L’épreuve de mathématiques du brevet dure 2 heures et compte pour 100 points. Elle comporte généralement 6 à 8 exercices indépendants. L’algèbre et la géométrie représentent environ 60 à 70 % des points.

Les notions les plus fréquentes : équations du premier degré, calcul littéral (développer, factoriser), théorème de Pythagore, théorème de Thalès, trigonométrie (SOH-CAH-TOA), fonctions linéaires et affines, probabilités. Un élève qui maîtrise ces sept thèmes couvre la majorité des exercices.

Au bac (Première et Terminale)

En spécialité maths, le programme monte en abstraction : suites numériques, dérivation, fonctions exponentielles et logarithmiques, géométrie dans l’espace avec les vecteurs, probabilités conditionnelles. Les blocages du collège, s’ils n’ont pas été résolus, deviennent des murs infranchissables.

Le calcul littéral revient partout : dans les dérivées, dans les limites, dans les équations de plans. Un élève qui factorise mal en 3e ne dérivera pas correctement en Terminale. D’où l’importance de résoudre les blocages le plus tôt possible.

Débloquer durablement : la synthèse

Les blocages en algèbre et en géométrie ne sont pas une condamnation. Ils sont le symptôme d’un mécanisme identifiable — anxiété, lacunes, pédagogie inadaptée — et ils se traitent avec des outils précis.

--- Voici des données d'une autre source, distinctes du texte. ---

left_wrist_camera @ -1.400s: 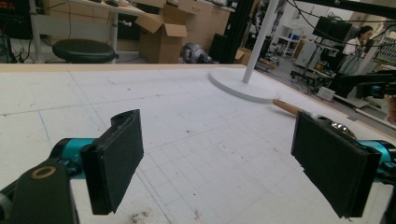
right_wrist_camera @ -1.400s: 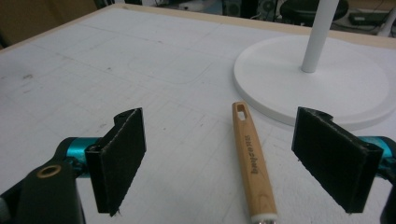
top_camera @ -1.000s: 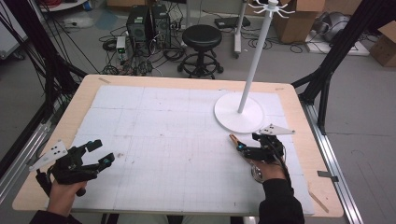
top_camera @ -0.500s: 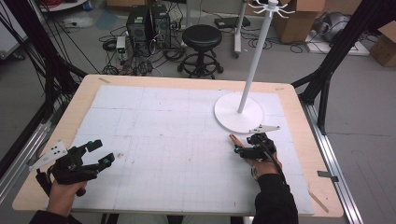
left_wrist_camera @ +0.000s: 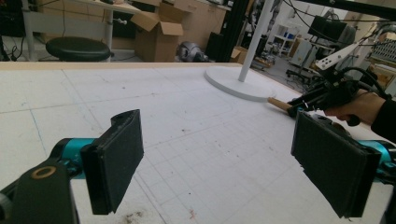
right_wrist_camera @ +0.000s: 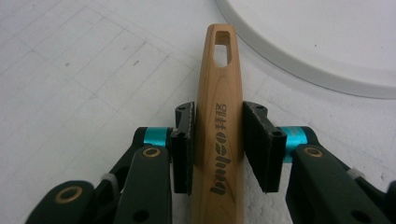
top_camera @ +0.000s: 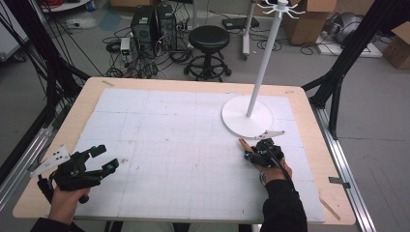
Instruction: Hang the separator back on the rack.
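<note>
Sliding back toward the person, the right gripper (top_camera: 252, 153) is pulling a wooden handle (right_wrist_camera: 219, 116) away from the white stand base (top_camera: 246, 116), now at its one o'clock; both pads are pressing it. Left gripper (left_wrist_camera: 219, 158) is idling, jaws wide, at eight o'clock. Handle's working end is hidden under the hand.

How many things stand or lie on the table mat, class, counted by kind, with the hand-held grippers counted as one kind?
Grippers: 2, the left gripper open, the right gripper shut on the handle.
Wooden handles: 1, the wooden handle with a slot near its end.
White stands: 1, the white stand with a round base and an upright pole.
Total: 4.
</note>
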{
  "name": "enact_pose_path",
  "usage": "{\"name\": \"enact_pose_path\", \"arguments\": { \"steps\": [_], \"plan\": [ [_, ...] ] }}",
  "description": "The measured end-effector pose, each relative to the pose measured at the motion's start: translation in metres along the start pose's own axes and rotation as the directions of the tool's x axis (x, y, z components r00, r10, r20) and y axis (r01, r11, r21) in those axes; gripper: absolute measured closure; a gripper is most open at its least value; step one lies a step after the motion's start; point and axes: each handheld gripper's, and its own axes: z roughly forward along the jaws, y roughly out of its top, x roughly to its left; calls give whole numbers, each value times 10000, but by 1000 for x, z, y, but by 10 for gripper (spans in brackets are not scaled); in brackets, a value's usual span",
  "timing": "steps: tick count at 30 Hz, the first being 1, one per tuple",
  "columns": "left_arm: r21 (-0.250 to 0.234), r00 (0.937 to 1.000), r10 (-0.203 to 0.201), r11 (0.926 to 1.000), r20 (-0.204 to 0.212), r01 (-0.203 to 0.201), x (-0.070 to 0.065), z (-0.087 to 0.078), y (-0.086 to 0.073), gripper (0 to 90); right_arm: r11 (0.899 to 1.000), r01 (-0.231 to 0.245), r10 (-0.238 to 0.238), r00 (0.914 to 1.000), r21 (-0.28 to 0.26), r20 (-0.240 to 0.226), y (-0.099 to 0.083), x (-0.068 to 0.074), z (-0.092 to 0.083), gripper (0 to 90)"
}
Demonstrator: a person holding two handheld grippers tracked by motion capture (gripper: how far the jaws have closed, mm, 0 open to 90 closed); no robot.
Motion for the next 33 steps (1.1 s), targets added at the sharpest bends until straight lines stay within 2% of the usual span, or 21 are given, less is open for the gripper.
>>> {"name": "enact_pose_path", "arguments": {
  "steps": [9,17,22,25,33],
  "plan": [
    [20,10000,-3,10000,-4,3,0,0,0,173,9997,-81,76,9997,215,241,3,3,0,667],
    [65,10000,24,10000,-28,-23,0,1,0,173,9990,-318,313,9994,299,174,3,2,0,663],
    [72,10000,25,10000,-36,-25,0,0,0,173,9994,-185,179,9996,302,215,4,3,0,670],
    [51,10000,6,10000,-21,-6,0,1,0,173,9992,-302,300,9995,267,63,3,3,-2,671],
    [10,10000,-23,10000,-29,23,0,0,0,173,9962,-567,526,9967,-660,-613,0,4,-21,671]
  ]
}}
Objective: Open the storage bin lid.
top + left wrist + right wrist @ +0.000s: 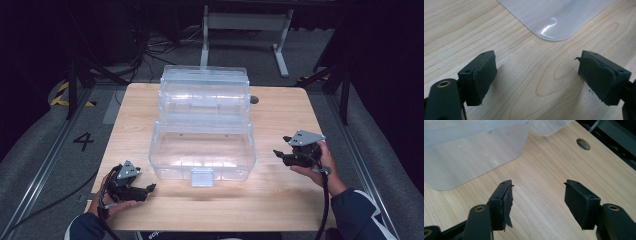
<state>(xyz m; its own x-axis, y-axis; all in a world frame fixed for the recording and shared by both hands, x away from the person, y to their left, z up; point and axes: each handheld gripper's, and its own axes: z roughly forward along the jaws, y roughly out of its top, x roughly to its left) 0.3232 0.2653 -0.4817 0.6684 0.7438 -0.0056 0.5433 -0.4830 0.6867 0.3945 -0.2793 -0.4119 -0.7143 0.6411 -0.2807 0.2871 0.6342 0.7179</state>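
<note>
From the high view, a clear plastic storage box (202, 131) stands mid-table on the wooden table (280, 200), its latch facing the near edge; the left gripper (148, 189) rests near its near-left corner, the right gripper (280, 150) to its right. A painted "4" (83, 141) marks the floor at the left. In the left gripper view, the jaws stand apart over bare wood, a corner of the box just beyond. In the right gripper view, the jaws are apart with nothing between them, the box at far left, and a round hole (583, 144) in the tabletop.

Ahead of the matt black left gripper (148, 189), a glossy clear plastic box (202, 150) is gleaming on the smooth pale wood table (280, 200).
</note>
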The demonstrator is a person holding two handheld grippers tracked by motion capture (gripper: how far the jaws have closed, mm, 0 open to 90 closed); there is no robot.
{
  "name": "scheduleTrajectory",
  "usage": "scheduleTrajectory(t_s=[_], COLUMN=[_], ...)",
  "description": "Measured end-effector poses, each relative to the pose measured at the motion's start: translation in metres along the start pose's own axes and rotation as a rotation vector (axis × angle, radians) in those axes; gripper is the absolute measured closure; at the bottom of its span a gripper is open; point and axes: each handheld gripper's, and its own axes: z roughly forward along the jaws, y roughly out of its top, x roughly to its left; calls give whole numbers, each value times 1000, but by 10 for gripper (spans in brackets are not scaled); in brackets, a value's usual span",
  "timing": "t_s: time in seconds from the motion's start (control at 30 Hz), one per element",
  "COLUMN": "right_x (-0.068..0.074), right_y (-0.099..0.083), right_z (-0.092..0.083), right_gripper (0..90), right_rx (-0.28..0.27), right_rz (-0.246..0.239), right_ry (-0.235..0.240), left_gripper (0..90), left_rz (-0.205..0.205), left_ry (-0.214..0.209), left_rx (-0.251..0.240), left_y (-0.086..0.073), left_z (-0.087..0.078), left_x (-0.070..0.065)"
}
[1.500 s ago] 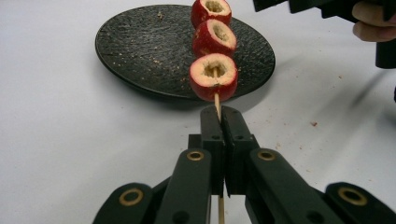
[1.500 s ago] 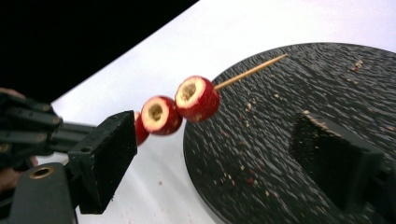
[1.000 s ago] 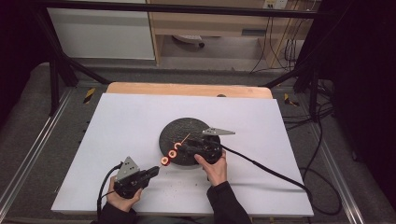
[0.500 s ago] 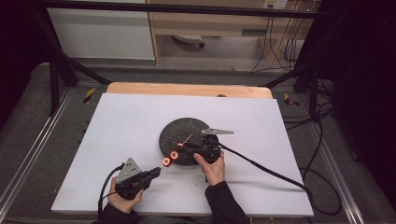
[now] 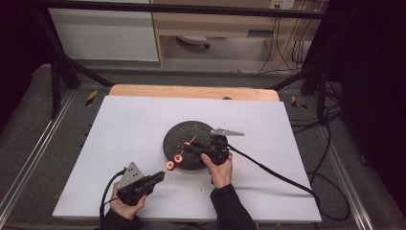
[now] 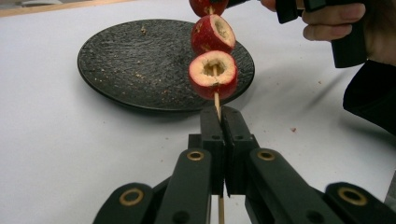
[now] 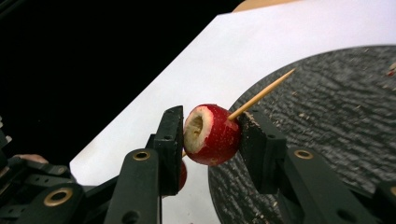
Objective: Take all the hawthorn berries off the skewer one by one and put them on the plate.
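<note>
A thin wooden skewer (image 6: 217, 100) carries three red hollowed fruits. My left gripper (image 6: 220, 116) is shut on the skewer's lower end, near the table's front (image 5: 160, 176). Two fruits (image 6: 213, 74) (image 6: 213, 33) sit free above it. My right gripper (image 7: 211, 123) has just been closing its jaws, and its pads now press on both sides of the top fruit (image 7: 210, 137). The skewer's pointed tip (image 7: 261, 93) sticks out past that fruit. In the high view the right gripper (image 5: 187, 146) hovers over the near rim of the black plate (image 5: 191, 132).
The round black plate (image 6: 140, 60) bears only crumbs. It lies on a white sheet (image 5: 134, 124) that covers the table. A person's right hand (image 6: 336, 23) holds the right gripper, and cables trail off both grippers toward the table's front and right.
The right gripper has crept slightly left along the skewer over the plate's near rim. The left hand and the skewer have held still.
</note>
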Motion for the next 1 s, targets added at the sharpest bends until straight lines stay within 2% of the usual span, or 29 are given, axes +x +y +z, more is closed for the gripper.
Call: scheduleTrajectory(t_s=[0.6,1.0], right_x=[-11,-23], right_y=[33,50], right_z=[-17,-25], right_gripper=[629,629], right_rx=[-59,-70], right_rz=[-31,-53], right_ry=[-89,-162], left_gripper=[884,884], left_rz=[3,1], left_ry=[-1,5], left_rx=[-10,-9], left_y=[0,0], left_z=[-2,-2], left_x=[0,2])
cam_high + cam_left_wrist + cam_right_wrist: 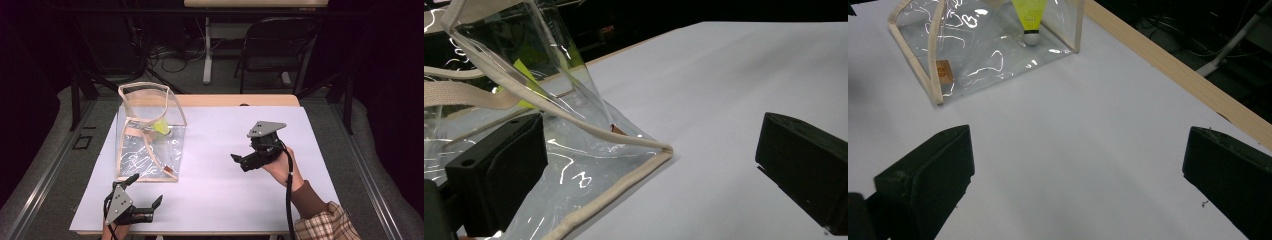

Commencez par identifier la cause. Testez vos bases. Si le problème est émotionnel, travaillez d’abord la gestion du stress. Si le problème est méthodologique, appliquez la répétition espacée et les fiches d’erreurs. Si le problème est ancien et profond, faites-vous accompagner.

Les mathématiques sont un langage. Comme toute langue, elles s’apprennent progressivement, par la pratique et par l’erreur. Personne ne naît bilingue. Personne ne naît mathématicien. Mais tout le monde peut apprendre — à condition d’avoir les bonnes clés et, parfois, le bon guide.

Si votre enfant bloque en algèbre, commencez par tester ses bases sur les opérations et le calcul littéral. S’il bloque en géométrie, vérifiez qu’il maîtrise les propriétés élémentaires des figures. Dans les deux cas, appliquez la répétition espacée, les fiches d’erreurs et la méthode Feynman. Et si le blocage résiste, n’attendez pas que la situation se dégrade : un accompagnement ciblé de quelques semaines peut éviter des années de décrochage.

Les chiffres PISA et TIMSS sont préoccupants. Mais ils décrivent une tendance, pas une fatalité individuelle. Chaque élève qui reprend ses bases, qui apprend à gérer son stress et qui s’entraîne avec méthode peut inverser la courbe — la sienne. Les outils existent. Les ressources sont accessibles. Le premier pas, c’est de décider que le blocage ne durera pas.